Cette ouverture n’est pas gratuite : elle valorise un atout stratégique souvent méconnu. La position géographique de l’Afrique s’avère cruciale pour l’observation des occultations stellaires – ces phénomènes qui permettent de mesurer la taille et les atmosphères de corps célestes lointains comme Pluton, Triton ou certains astéroïdes. Le Sénégal comble ainsi un vide dans le réseau mondial d’observation, apportant une pièce manquante à la cartographie céleste.
Des ambitions scientifiques de haut vol
Le programme de recherche de l’observatoire s’articule autour de plusieurs axes à la pointe de l’astronomie contemporaine. L’astronomie planétaire et l’étude du système solaire constituent le socle, avec le suivi d’astéroïdes et de comètes, la mesure d’orbites, la photométrie de rotation, ainsi que la détection de nouvelles familles de corps célestes, en partenariat avec le Minor Planet Center (MPC).
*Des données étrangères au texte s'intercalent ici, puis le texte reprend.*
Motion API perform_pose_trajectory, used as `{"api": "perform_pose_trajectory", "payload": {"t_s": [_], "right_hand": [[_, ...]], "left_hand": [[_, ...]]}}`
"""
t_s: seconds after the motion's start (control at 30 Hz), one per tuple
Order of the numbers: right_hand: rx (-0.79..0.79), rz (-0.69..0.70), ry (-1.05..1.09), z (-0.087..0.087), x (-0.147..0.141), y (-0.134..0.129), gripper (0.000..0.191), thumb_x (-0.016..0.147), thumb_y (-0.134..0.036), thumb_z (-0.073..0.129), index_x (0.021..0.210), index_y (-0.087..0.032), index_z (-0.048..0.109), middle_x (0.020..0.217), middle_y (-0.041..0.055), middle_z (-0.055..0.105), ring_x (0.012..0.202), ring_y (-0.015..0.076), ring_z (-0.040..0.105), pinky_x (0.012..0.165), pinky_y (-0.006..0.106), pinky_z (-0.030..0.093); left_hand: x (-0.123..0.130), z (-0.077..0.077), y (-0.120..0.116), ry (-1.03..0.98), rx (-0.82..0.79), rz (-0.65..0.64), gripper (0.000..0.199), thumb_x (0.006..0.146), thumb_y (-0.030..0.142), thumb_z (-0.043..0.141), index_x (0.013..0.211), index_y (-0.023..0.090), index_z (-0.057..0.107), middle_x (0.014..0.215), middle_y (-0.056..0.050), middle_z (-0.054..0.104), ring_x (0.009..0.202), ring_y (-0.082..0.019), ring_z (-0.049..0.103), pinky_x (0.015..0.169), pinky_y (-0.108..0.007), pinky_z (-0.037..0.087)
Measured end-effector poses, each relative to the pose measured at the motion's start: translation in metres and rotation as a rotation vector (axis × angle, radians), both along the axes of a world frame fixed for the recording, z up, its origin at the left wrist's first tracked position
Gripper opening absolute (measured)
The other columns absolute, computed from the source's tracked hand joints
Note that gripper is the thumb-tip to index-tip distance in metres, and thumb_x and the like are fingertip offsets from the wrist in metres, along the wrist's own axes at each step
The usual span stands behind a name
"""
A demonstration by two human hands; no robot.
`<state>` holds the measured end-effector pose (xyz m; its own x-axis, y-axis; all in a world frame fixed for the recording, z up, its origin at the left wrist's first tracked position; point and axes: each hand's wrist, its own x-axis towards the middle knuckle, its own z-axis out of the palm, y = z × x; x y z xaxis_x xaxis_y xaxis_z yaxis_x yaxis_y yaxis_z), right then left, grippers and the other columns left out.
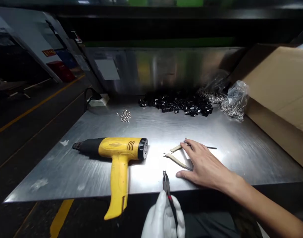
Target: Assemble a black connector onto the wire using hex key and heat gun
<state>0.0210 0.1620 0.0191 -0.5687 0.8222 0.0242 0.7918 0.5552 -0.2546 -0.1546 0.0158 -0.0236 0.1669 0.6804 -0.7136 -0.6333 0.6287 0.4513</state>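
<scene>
My left hand (163, 216), in a white glove, is closed around a pair of pliers (166, 185) with dark and red handles. The jaws point away from me, with a small metal piece (164, 172) at their tip. My bare right hand (203, 162) lies over a cream-handled hand tool (176, 161) on the metal table, thumb spread from the fingers. Its fingertips are at a small shiny part (185, 140); whether they touch it I cannot tell. A thin dark rod (212, 147) sticks out beyond the hand, partly hidden.
A yellow heat gun (120, 148) lies to the left on the metal table (74, 175). Small metal parts (125, 115) and a heap of black parts (178, 104) lie farther back. Plastic bags of metal pieces (234, 102) stand near a cardboard box (280, 86). A power strip (99, 100) is back left.
</scene>
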Motion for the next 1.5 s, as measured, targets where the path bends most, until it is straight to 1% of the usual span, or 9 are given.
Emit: {"api": "perform_pose_trajectory", "payload": {"t_s": [0.1, 0.2, 0.33, 0.47, 0.6, 0.7, 0.9, 1.17, 1.5], "right_hand": [[0.002, -0.001, 0.03, -0.004, -0.008, 0.003, 0.079, 0.087, -0.06, 0.061, 0.148, -0.015, 0.043, 0.144, 0.0185, 0.045, 0.13, 0.0368, 0.042, 0.108, 0.052, 0.039], [0.027, 0.105, -0.001, -0.001, -0.018, 0.011, 0.063, 0.093, -0.05, 0.055, 0.144, -0.015, 0.047, 0.134, 0.0157, 0.053, 0.123, 0.0356, 0.045, 0.106, 0.053, 0.037], [0.079, 0.201, -0.075, 0.008, -0.021, 0.013, 0.047, 0.096, -0.038, 0.047, 0.132, -0.01, 0.056, 0.113, 0.0177, 0.06, 0.097, 0.033, 0.056, 0.086, 0.05, 0.046], [-0.2, 0.082, 0.066, 0.033, -0.01, 0.001, 0.034, 0.098, -0.04, 0.041, 0.119, -0.022, 0.061, 0.103, 0.009, 0.063, 0.072, 0.0213, 0.058, 0.06, 0.035, 0.046], [-0.552, 0.0, -0.106, 0.056, -0.006, -0.001, 0.034, 0.1, -0.046, 0.04, 0.105, -0.023, 0.066, 0.091, 0.0066, 0.069, 0.07, 0.0214, 0.061, 0.057, 0.033, 0.044], [-0.661, 0.009, -0.232, 0.061, -0.012, 0.002, 0.04, 0.1, -0.052, 0.039, 0.103, -0.023, 0.067, 0.09, 0.0064, 0.071, 0.069, 0.0216, 0.063, 0.057, 0.032, 0.043], [-0.682, 0.009, -0.349, 0.064, -0.028, 0.002, 0.049, 0.1, -0.059, 0.034, 0.101, -0.024, 0.069, 0.087, 0.0052, 0.071, 0.063, 0.0204, 0.062, 0.051, 0.031, 0.04], [-0.632, -0.009, -0.416, 0.073, -0.046, -0.005, 0.05, 0.102, -0.052, 0.031, 0.097, -0.022, 0.07, 0.083, 0.0058, 0.071, 0.065, 0.0212, 0.063, 0.056, 0.033, 0.043], [-0.635, 0.0, -0.386, 0.073, -0.046, -0.008, 0.047, 0.103, -0.049, 0.032, 0.097, -0.022, 0.07, 0.084, 0.0064, 0.07, 0.066, 0.0213, 0.063, 0.055, 0.033, 0.042]], "left_hand": [[0.005, -0.008, 0.009, -0.115, -0.051, -0.034, 0.058, 0.086, 0.074, 0.05, 0.087, 0.016, 0.059, 0.062, -0.002, 0.058, 0.044, -0.015, 0.054, 0.038, -0.025, 0.044], [0.008, -0.01, 0.008, -0.134, -0.043, -0.01, 0.057, 0.09, 0.07, 0.044, 0.089, 0.015, 0.059, 0.062, -0.003, 0.059, 0.042, -0.015, 0.053, 0.034, -0.026, 0.045], [0.007, -0.006, 0.005, -0.222, -0.068, 0.023, 0.053, 0.095, 0.065, 0.039, 0.088, 0.016, 0.059, 0.063, -0.003, 0.059, 0.043, -0.014, 0.053, 0.033, -0.026, 0.046], [0.007, 0.0, 0.004, -0.305, -0.095, 0.015, 0.053, 0.095, 0.066, 0.039, 0.09, 0.017, 0.059, 0.065, -0.002, 0.058, 0.043, -0.012, 0.051, 0.033, -0.025, 0.046], [0.006, 0.006, 0.004, -0.282, -0.047, 0.034, 0.05, 0.098, 0.058, 0.038, 0.095, 0.014, 0.061, 0.07, -0.003, 0.058, 0.049, -0.013, 0.054, 0.037, -0.025, 0.048], [0.005, 0.01, 0.005, -0.267, -0.047, 0.014, 0.048, 0.099, 0.055, 0.038, 0.096, 0.014, 0.062, 0.071, -0.003, 0.058, 0.05, -0.013, 0.053, 0.038, -0.025, 0.047], [0.004, 0.011, 0.006, -0.269, 0.01, -0.009, 0.048, 0.1, 0.054, 0.038, 0.098, 0.014, 0.064, 0.073, -0.003, 0.058, 0.054, -0.014, 0.053, 0.041, -0.027, 0.048], [0.003, 0.011, 0.007, -0.299, 0.063, -0.004, 0.047, 0.099, 0.055, 0.04, 0.097, 0.015, 0.064, 0.073, -0.002, 0.058, 0.054, -0.014, 0.053, 0.042, -0.026, 0.047], [0.004, 0.011, 0.007, -0.3, 0.053, -0.007, 0.047, 0.098, 0.056, 0.041, 0.096, 0.015, 0.064, 0.073, -0.002, 0.057, 0.055, -0.014, 0.053, 0.042, -0.027, 0.048]]}}
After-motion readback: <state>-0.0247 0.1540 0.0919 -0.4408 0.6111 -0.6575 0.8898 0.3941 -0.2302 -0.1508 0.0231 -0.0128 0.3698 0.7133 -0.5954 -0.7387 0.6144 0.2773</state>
L’observation d’impacts lunaires, la cartographie détaillée de notre satellite, l’évolution de sa libration et les effets thermiques complètent ce programme ambitieux. Mais c’est surtout l’insertion dans des réseaux de coopération de premier plan qui consacre l’entrée du Sénégal dans le concert des nations contribuant activement à l’astronomie moderne : Union astronomique internationale via son Office of Astronomy for Development (OAD), African Astronomical Society (AfAS), programmes internationaux comme TESS, ExoClock, AAVSO et Gaia Alerts.
La collaboration envisagée avec l’African Very Long Baseline Interferometry (AVN) pour croiser observations radio et optiques illustre la dimension continentale du projet. L’OAS se positionne clairement comme un hub sous-régional pour la recherche spatiale.
Au-delà de la recherche fondamentale, l’observatoire s’inscrit dans une logique de développement technologique dont l’histoire de l’astronomie regorge d’exemples probants. Les capteurs CCD, initialement conçus pour analyser la lumière des étoiles et galaxies lointaines, équipent aujourd’hui nos appareils photo et smartphones – illustration parfaite de ce processus de transfert technologique.
L’astronomie joue également un rôle catalyseur dans la création de vocations scientifiques, élargissant le vivier de talents en mathématiques, physique, informatique et sciences de l’ingénieur – des compétences cruciales pour l’économie du XXIe siècle.

« Avec l’Observatoire astronomique de Khombole, le Sénégal ne se contente pas de regarder vers les étoiles a soulginé » Maram Kairé lors de son discours. Selon lui, « Il construit méthodiquement les fondations d’une économie de la connaissance, tout en inscrivant résolument l’Afrique de l’Ouest sur la carte de la recherche scientifique mondiale. Un pari audacieux qui pourrait inspirer d’autres nations du continent et confirmer que la course à l’espace n’est plus l’apanage des puissances traditionnelles. »
Dans un contexte où l’Afrique cherche à affirmer sa souveraineté technologique et scientifique, cette infrastructure symbolise une ambition : celle de passer du statut de consommateur à celui de producteur de connaissances. Le ciel africain n’a jamais été aussi proche.